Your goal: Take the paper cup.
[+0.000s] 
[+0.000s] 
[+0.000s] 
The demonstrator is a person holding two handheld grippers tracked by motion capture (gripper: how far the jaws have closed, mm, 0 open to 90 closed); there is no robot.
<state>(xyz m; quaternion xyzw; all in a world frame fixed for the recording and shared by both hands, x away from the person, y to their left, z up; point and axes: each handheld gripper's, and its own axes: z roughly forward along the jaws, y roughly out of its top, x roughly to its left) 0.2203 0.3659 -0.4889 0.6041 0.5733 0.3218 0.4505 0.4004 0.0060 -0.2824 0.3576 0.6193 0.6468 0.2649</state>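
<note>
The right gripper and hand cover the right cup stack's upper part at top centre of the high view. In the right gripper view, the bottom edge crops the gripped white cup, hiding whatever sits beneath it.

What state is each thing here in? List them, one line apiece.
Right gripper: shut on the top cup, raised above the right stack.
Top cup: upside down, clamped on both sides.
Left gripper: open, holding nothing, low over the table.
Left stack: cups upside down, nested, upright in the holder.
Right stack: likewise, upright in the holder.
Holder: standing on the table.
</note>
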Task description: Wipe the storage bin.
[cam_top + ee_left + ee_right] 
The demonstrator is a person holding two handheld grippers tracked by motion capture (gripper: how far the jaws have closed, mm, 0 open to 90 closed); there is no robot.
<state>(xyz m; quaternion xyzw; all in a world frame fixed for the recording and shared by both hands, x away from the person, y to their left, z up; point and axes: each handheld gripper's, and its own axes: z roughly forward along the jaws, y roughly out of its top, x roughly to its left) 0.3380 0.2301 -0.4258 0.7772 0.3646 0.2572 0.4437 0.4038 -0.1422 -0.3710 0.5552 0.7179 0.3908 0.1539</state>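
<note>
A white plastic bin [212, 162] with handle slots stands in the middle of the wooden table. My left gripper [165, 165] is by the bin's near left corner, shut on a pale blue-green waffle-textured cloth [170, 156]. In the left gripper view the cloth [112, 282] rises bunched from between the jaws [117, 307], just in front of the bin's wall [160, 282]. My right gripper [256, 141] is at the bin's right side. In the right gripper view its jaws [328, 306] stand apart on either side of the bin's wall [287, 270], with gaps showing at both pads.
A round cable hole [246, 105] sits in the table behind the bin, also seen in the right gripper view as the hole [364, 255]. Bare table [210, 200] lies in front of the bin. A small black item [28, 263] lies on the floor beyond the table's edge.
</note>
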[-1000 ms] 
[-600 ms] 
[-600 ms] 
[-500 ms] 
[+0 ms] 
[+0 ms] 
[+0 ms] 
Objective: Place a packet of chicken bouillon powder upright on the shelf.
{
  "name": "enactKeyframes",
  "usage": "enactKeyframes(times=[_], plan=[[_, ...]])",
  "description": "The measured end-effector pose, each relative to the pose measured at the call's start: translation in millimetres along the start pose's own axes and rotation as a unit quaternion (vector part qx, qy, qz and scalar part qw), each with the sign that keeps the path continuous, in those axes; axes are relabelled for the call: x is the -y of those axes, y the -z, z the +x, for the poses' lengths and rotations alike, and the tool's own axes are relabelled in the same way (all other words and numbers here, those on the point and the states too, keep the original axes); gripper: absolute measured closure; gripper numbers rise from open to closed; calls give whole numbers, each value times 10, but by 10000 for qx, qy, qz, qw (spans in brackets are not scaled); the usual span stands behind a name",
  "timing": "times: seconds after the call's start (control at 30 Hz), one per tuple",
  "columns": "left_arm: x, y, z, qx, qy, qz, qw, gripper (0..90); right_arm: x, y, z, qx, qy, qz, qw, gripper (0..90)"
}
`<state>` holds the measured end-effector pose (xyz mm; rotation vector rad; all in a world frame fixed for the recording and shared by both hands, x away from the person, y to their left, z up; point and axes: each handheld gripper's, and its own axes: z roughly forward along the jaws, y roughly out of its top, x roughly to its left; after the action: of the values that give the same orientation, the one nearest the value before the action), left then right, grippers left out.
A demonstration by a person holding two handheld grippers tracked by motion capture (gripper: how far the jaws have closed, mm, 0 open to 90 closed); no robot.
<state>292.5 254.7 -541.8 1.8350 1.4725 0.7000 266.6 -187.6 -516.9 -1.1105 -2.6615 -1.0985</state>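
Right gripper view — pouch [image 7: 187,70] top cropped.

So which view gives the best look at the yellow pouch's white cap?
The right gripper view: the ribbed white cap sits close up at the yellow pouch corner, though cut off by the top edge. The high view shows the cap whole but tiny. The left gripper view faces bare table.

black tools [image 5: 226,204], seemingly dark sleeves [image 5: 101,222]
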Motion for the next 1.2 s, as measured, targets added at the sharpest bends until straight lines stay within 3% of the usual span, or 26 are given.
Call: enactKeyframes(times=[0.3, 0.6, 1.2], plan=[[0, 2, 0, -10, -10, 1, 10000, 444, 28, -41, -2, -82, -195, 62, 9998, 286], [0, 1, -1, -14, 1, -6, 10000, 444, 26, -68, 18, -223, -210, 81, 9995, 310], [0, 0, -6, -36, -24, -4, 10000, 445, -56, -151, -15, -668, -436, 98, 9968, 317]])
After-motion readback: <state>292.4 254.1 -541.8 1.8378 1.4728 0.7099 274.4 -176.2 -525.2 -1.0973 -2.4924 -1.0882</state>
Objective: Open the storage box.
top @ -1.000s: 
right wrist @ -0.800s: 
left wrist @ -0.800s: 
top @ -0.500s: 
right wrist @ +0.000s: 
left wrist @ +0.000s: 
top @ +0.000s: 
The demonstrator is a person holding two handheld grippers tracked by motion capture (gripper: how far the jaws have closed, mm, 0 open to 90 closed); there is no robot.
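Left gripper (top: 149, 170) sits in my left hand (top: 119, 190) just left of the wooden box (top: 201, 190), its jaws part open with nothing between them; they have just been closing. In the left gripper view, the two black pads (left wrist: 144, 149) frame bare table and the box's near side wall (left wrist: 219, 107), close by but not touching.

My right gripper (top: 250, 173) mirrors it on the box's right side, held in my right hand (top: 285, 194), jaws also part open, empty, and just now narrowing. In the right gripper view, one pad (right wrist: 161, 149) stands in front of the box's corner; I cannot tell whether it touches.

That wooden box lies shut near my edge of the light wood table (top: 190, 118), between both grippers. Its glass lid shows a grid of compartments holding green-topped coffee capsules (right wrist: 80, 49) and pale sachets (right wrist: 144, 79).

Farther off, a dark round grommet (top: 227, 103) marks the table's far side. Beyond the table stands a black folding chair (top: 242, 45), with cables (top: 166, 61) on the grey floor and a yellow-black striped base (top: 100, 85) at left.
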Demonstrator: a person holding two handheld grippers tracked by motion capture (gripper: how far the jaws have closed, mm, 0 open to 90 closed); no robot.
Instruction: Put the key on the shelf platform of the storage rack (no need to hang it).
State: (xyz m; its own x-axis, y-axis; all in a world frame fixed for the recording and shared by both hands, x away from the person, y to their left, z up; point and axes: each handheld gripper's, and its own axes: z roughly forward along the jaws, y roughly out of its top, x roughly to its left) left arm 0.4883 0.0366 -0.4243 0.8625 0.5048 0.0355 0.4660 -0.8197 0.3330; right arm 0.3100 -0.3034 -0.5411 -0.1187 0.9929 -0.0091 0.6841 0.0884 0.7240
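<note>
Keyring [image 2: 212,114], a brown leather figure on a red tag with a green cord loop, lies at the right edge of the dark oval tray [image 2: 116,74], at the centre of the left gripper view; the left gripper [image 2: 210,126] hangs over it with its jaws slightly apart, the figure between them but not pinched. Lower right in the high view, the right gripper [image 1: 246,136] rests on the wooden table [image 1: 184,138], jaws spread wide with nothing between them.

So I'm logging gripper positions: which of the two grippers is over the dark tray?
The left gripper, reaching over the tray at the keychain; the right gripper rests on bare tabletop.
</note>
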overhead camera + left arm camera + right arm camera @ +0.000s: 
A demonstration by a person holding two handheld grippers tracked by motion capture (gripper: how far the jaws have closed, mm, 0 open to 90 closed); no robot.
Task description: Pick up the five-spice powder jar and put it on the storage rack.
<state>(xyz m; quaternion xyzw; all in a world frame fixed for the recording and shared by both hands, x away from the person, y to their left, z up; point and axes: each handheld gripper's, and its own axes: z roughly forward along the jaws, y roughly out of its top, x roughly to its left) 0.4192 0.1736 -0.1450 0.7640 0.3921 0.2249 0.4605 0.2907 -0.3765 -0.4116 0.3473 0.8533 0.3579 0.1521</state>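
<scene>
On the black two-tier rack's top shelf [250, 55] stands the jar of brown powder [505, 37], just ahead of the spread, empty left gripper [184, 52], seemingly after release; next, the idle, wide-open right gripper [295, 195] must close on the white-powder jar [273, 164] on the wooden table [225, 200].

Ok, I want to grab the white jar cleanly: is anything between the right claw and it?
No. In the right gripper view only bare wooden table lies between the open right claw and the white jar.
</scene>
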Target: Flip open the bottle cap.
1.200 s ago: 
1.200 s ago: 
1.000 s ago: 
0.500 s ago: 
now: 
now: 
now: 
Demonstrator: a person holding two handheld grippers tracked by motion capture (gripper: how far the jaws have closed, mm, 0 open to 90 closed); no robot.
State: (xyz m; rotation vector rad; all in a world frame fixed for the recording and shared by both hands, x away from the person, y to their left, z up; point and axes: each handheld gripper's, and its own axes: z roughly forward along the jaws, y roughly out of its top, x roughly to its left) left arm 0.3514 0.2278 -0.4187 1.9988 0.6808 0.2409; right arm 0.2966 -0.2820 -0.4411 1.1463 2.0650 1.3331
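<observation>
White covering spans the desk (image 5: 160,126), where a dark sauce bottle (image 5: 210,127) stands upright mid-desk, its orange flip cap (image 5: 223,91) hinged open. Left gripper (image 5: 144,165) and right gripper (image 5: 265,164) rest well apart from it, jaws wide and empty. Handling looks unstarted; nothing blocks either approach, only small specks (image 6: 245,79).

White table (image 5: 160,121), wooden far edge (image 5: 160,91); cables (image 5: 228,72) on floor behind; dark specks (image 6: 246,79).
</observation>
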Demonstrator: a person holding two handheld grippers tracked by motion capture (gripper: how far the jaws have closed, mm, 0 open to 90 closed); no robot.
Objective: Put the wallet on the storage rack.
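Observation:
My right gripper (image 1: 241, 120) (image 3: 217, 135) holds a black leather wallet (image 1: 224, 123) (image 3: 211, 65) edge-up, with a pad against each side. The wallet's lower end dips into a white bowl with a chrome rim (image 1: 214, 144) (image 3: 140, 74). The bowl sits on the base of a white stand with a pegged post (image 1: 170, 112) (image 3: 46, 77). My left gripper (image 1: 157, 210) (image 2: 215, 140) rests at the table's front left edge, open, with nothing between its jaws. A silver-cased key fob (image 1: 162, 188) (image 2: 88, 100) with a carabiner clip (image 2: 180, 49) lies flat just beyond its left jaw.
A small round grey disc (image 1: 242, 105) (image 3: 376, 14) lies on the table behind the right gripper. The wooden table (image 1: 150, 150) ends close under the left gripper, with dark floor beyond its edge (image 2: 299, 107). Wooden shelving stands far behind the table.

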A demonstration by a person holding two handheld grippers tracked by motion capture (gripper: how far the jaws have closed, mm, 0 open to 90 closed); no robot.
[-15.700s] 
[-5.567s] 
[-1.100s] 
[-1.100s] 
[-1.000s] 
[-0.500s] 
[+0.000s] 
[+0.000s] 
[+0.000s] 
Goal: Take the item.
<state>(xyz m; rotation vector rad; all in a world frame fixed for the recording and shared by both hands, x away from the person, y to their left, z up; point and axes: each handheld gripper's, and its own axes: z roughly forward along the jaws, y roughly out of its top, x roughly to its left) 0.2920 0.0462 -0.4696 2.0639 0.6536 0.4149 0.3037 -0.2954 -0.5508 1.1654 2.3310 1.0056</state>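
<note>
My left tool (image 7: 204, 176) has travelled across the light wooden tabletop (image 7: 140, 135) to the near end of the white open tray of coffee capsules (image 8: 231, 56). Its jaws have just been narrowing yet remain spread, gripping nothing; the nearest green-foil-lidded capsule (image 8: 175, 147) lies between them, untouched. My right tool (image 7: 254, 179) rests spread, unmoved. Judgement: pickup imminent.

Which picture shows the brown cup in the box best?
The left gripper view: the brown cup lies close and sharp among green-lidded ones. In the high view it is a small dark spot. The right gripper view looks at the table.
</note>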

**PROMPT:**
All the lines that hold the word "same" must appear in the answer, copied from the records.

**YOUR RESPONSE:**
  "description": "The measured end-effector pose, each relative to the pose measured at the call's start: translation in millimetres along the start pose's own axes and rotation as a unit quaternion (vector part qx, qy, qz and scalar part qw), each with the sign that keeps the path continuous, in those axes; axes are relabelled for the call: x is the -y of those axes, y the -z, z the +x, for the poses' lengths and rotations alike, and the tool's own axes are relabelled in the same way (all other words and numbers here, those on the point and the states too, keep the original axes); gripper: absolute measured closure; gripper numbers rise from open to closed; calls give whole numbers, each value times 10, but by 10000 for qx, qy, qz, qw (spans in brackets are not scaled); the usual span stands behind a name",
`<state>` holds the measured end-effector pose (xyz mm; rotation vector rad; all in a world frame fixed for the recording and shared by both hands, x away from the person, y to their left, z up; point and axes: each handheld gripper's, and its own axes: z roughly forward along the jaws, y roughly out of its top, x roughly to its left; after the action: of the values that give the same orientation, the one nearest the value before the action), left then right, grippers left out.

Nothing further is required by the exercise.